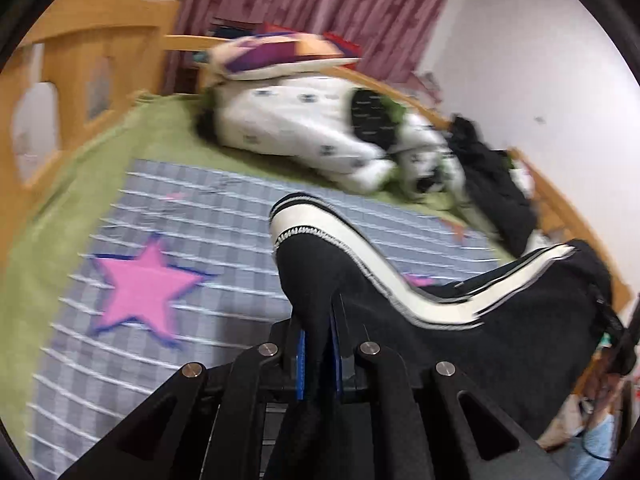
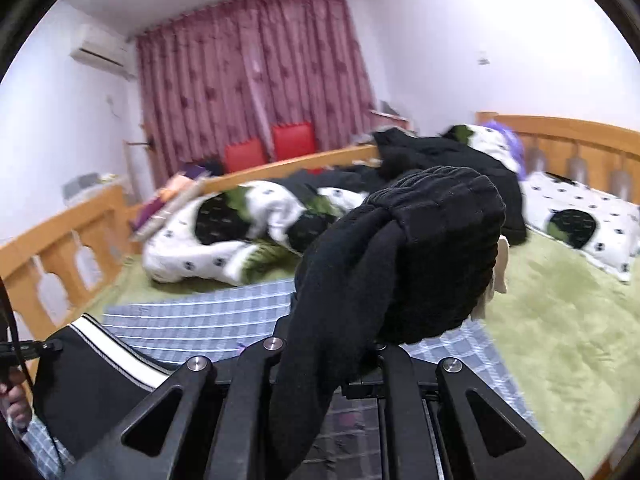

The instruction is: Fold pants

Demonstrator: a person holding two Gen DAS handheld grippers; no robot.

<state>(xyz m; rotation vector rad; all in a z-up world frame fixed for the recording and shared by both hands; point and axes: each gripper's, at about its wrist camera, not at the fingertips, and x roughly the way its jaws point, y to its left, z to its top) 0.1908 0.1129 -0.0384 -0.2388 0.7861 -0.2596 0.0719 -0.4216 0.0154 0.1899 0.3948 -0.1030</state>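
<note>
Black pants (image 1: 460,344) with a white side stripe hang lifted above the bed, stretched between both grippers. My left gripper (image 1: 318,336) is shut on one end of them, where the striped black fabric stands up between the blue pads. In the right wrist view my right gripper (image 2: 340,344) is shut on the ribbed black waistband (image 2: 432,248), which bunches over the fingers and hides the tips. The striped part of the pants (image 2: 104,344) sags at the lower left of that view.
A grey checked sheet (image 1: 224,240) with a pink star (image 1: 144,284) lies on the green bedspread (image 2: 560,312). A white spotted duvet (image 1: 296,128), pillows and dark clothes (image 1: 500,184) are piled at the far side. Wooden bed rails (image 2: 60,248) run around the bed.
</note>
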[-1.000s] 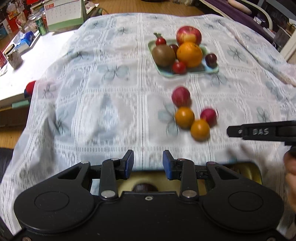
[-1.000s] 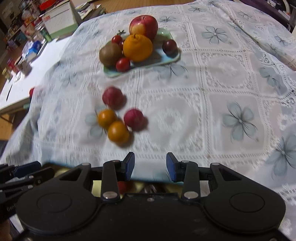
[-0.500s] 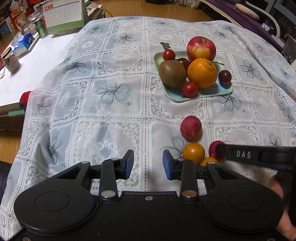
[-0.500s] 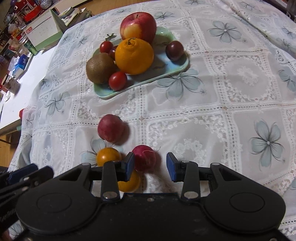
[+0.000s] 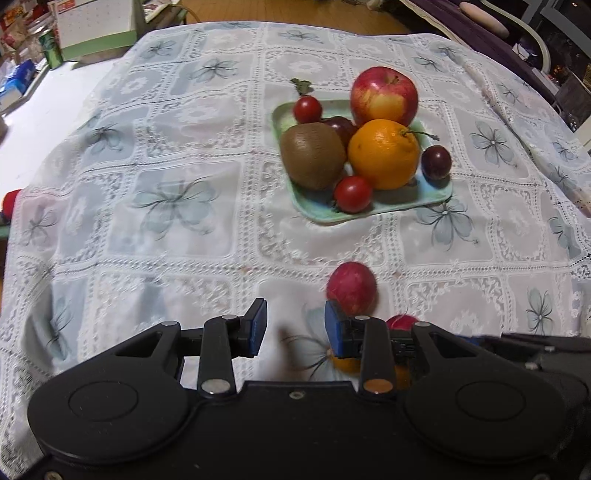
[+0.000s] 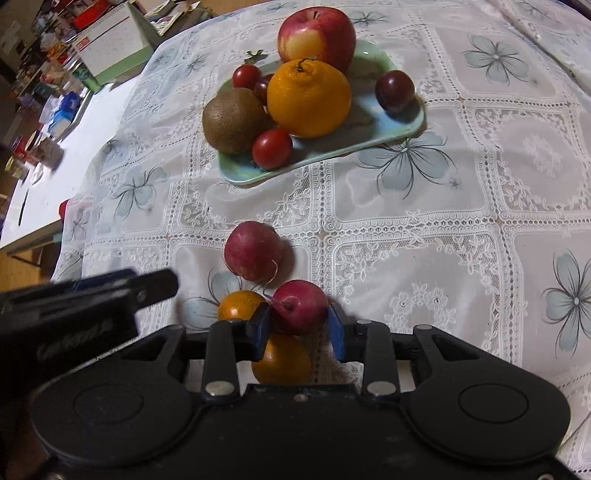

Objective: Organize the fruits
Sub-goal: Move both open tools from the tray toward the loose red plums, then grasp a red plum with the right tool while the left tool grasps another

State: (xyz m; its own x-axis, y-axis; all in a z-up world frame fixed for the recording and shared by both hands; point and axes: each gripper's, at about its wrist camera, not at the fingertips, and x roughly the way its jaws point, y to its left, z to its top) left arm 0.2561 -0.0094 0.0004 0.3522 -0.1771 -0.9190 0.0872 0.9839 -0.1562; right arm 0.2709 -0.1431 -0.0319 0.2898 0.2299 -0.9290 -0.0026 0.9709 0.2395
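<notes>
Moved in low over the loose fruit since a second ago, both grippers closer to the cloth. Right gripper [image 6: 298, 328] now set around the nearer red fruit [image 6: 300, 306], blue fingers [image 6: 261, 325] on either side, gap narrowed to about the fruit's width; whether actually pinching cannot be told. Just behind and left, the second red fruit [image 6: 253, 250]; two small oranges, one [image 6: 238, 305] beside the left finger, the other [image 6: 281, 359] under the jaws and partly hidden. Left gripper [image 5: 294, 326] held apart and empty over bare tablecloth [image 5: 177, 236], right finger just in front of the farther red fruit [image 5: 351, 288]. Pale green tray [image 6: 402, 122] well beyond, already crowded with apple [image 6: 316, 35], big orange [image 6: 308, 98], kiwi [image 6: 232, 120] and small red and dark fruits. Step in hand, by the look of it: picking the loose red fruit for the tray. Next: firm but gentle close, straight lift clear of the oranges, then a carry to the free corner near the tray's front right.
</notes>
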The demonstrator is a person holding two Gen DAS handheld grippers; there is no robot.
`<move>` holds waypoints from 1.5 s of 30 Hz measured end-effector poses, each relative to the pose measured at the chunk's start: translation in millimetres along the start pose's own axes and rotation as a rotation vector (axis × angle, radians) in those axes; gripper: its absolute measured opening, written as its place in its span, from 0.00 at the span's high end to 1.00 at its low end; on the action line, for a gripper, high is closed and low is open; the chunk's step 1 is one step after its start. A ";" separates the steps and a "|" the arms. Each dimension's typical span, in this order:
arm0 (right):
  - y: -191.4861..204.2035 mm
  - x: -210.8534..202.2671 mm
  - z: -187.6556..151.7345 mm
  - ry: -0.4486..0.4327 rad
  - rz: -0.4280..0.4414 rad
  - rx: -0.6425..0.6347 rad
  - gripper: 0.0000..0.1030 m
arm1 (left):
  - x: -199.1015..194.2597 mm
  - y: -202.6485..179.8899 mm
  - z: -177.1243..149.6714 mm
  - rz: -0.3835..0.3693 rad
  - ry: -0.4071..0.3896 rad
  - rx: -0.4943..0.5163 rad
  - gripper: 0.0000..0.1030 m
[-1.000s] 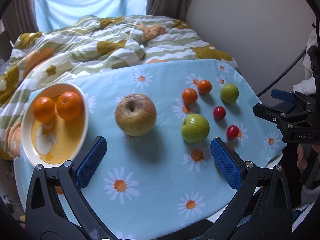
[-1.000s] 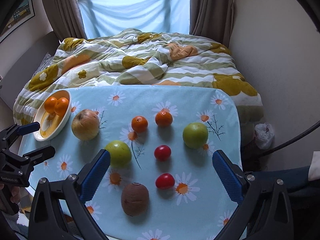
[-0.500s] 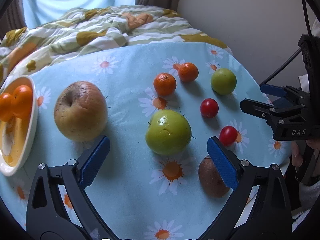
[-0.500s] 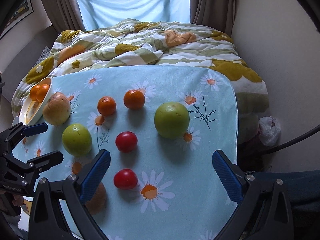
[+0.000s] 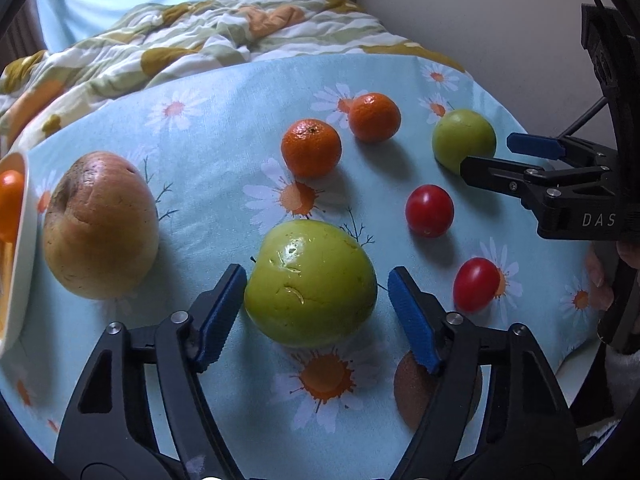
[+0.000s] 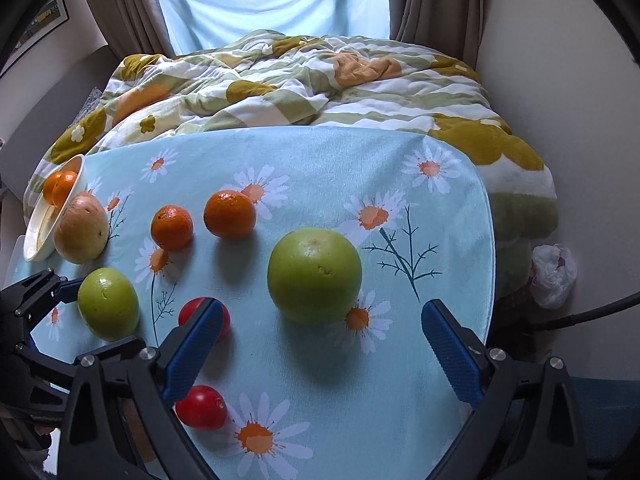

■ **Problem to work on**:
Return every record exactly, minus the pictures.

■ **Solution to this exercise**:
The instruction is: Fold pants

Demonstrator: a person holding two Gen DAS handheld grippers; no robot.

<state>(xyz m; rotation vector rad; all in a z-up world frame fixed for the recording and shared by both hands; point and axes: each gripper's, at about its wrist camera, not at the fingertips, and x roughly the way its jaws point, y to its left, z to its top) 0.1908 0.1129 -0.0384 -0.2388 0.7861 -0.2596 0.0719 -0.4216 0.0154 0.1899 0.3948 -0.1030</state>
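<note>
Black pants (image 1: 460,344) with a white side stripe hang lifted above the bed, stretched between both grippers. My left gripper (image 1: 318,336) is shut on one end of them, where the striped black fabric stands up between the blue pads. In the right wrist view my right gripper (image 2: 340,344) is shut on the ribbed black waistband (image 2: 432,248), which bunches over the fingers and hides the tips. The striped part of the pants (image 2: 104,344) sags at the lower left of that view.
A grey checked sheet (image 1: 224,240) with a pink star (image 1: 144,284) lies on the green bedspread (image 2: 560,312). A white spotted duvet (image 1: 296,128), pillows and dark clothes (image 1: 500,184) are piled at the far side. Wooden bed rails (image 2: 60,248) run around the bed.
</note>
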[-1.000s] 
[-1.000s] 
[-0.500s] 
[-0.500s] 
[+0.000s] 
[+0.000s] 

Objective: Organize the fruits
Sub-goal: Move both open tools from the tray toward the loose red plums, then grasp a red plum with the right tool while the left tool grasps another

State: (xyz m; its own x-axis, y-axis; all in a z-up world frame fixed for the recording and shared by both hands; point and axes: each gripper's, at about its wrist camera, not at the fingertips, and x roughly the way its jaws point, y to its left, z to its top) left arm 0.2561 -0.0094 0.0004 0.3522 -0.1771 -0.9190 0.0872 0.9839 -0.1562; right arm 0.2709 -0.1431 -0.0319 0.2898 0.2299 -0.9290 -0.0026 0.9709 0.2395
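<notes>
Moved in low over the loose fruit since a second ago, both grippers closer to the cloth. Right gripper [image 6: 298, 328] now set around the nearer red fruit [image 6: 300, 306], blue fingers [image 6: 261, 325] on either side, gap narrowed to about the fruit's width; whether actually pinching cannot be told. Just behind and left, the second red fruit [image 6: 253, 250]; two small oranges, one [image 6: 238, 305] beside the left finger, the other [image 6: 281, 359] under the jaws and partly hidden. Left gripper [image 5: 294, 326] held apart and empty over bare tablecloth [image 5: 177, 236], right finger just in front of the farther red fruit [image 5: 351, 288]. Pale green tray [image 6: 402, 122] well beyond, already crowded with apple [image 6: 316, 35], big orange [image 6: 308, 98], kiwi [image 6: 232, 120] and small red and dark fruits. Step in hand, by the look of it: picking the loose red fruit for the tray. Next: firm but gentle close, straight lift clear of the oranges, then a carry to the free corner near the tray's front right.
</notes>
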The demonstrator is a person holding two Gen DAS handheld grippers; there is no robot.
`<move>` holds waypoints from 1.5 s of 30 Hz measured end-effector poses, each relative to the pose measured at the chunk's start: translation in millimetres along the start pose's own axes and rotation as a rotation vector (axis × angle, radians) in those axes; gripper: its absolute measured opening, written as its place in its span, from 0.00 at the span's high end to 1.00 at its low end; on the action line, for a gripper, high is closed and low is open; the chunk's step 1 is one step after its start. A ";" separates the steps and a "|" the arms. Each dimension's typical span, in this order:
arm0 (right):
  - y: -191.4861..204.2035 mm
  - x: -210.8534..202.2671 mm
  - z: -187.6556..151.7345 mm
  - ry: -0.4486..0.4327 rad
  - rz: -0.4280..0.4414 rad
  - rx: -0.6425..0.6347 rad
  - gripper: 0.0000..0.1030 m
arm1 (left):
  - x: -199.1015..194.2597 mm
  - y: -202.6485..179.8899 mm
  - z: -177.1243..149.6714 mm
  - rz: -0.3835..0.3693 rad
  - ry: -0.4071..0.3896 rad
  - rx: -0.4943..0.5163 rad
  - gripper: 0.0000..0.1030 m
[-1.000s] 
[-1.000s] 
[-0.500s] 
[-0.500s] 
[+0.000s] 
[+0.000s] 

The exercise asks for nothing more than this.